What is needed is an exact copy of all the data.

╭──

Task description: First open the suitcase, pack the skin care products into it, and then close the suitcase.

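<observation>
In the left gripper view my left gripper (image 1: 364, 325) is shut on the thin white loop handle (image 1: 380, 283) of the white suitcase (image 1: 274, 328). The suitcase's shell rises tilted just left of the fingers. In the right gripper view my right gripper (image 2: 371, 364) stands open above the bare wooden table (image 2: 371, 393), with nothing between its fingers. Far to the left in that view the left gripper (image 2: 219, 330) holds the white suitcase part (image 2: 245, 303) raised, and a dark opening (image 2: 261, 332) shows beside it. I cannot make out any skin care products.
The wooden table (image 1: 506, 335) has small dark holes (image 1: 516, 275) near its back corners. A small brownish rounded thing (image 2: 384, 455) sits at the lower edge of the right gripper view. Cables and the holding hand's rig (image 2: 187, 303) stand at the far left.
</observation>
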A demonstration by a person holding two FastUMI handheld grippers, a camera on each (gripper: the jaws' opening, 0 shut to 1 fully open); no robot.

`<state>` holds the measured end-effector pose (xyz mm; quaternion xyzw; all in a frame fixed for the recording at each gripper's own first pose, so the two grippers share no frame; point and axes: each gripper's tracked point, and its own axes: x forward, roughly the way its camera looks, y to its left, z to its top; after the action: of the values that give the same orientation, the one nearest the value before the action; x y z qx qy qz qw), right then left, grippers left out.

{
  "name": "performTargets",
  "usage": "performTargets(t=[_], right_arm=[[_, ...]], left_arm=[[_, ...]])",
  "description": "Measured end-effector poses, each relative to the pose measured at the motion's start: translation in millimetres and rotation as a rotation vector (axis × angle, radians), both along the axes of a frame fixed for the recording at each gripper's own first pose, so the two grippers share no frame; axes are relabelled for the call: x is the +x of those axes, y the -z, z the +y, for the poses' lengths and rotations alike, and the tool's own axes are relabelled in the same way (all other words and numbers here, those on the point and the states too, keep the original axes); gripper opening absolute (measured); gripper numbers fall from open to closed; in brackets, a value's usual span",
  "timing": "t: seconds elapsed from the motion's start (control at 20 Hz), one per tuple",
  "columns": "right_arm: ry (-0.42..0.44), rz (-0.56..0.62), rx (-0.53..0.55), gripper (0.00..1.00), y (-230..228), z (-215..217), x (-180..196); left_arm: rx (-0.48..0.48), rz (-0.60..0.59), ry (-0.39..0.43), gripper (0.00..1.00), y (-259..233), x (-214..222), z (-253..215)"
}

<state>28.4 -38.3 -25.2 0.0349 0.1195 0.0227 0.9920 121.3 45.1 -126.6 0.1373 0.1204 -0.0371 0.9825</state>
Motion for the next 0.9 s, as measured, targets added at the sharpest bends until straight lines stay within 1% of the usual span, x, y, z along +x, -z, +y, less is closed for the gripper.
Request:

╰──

◆ **Your response**
Task description: First open the suitcase, pack the skin care products into it, and then close the suitcase.

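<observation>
In the left gripper view my left gripper (image 1: 364, 325) is shut on the thin white loop handle (image 1: 380, 283) of the white suitcase (image 1: 274, 328). The suitcase's shell rises tilted just left of the fingers. In the right gripper view my right gripper (image 2: 371, 364) stands open above the bare wooden table (image 2: 371, 393), with nothing between its fingers. Far to the left in that view the left gripper (image 2: 219, 330) holds the white suitcase part (image 2: 245, 303) raised, and a dark opening (image 2: 261, 332) shows beside it. I cannot make out any skin care products.
The wooden table (image 1: 506, 335) has small dark holes (image 1: 516, 275) near its back corners. A small brownish rounded thing (image 2: 384, 455) sits at the lower edge of the right gripper view. Cables and the holding hand's rig (image 2: 187, 303) stand at the far left.
</observation>
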A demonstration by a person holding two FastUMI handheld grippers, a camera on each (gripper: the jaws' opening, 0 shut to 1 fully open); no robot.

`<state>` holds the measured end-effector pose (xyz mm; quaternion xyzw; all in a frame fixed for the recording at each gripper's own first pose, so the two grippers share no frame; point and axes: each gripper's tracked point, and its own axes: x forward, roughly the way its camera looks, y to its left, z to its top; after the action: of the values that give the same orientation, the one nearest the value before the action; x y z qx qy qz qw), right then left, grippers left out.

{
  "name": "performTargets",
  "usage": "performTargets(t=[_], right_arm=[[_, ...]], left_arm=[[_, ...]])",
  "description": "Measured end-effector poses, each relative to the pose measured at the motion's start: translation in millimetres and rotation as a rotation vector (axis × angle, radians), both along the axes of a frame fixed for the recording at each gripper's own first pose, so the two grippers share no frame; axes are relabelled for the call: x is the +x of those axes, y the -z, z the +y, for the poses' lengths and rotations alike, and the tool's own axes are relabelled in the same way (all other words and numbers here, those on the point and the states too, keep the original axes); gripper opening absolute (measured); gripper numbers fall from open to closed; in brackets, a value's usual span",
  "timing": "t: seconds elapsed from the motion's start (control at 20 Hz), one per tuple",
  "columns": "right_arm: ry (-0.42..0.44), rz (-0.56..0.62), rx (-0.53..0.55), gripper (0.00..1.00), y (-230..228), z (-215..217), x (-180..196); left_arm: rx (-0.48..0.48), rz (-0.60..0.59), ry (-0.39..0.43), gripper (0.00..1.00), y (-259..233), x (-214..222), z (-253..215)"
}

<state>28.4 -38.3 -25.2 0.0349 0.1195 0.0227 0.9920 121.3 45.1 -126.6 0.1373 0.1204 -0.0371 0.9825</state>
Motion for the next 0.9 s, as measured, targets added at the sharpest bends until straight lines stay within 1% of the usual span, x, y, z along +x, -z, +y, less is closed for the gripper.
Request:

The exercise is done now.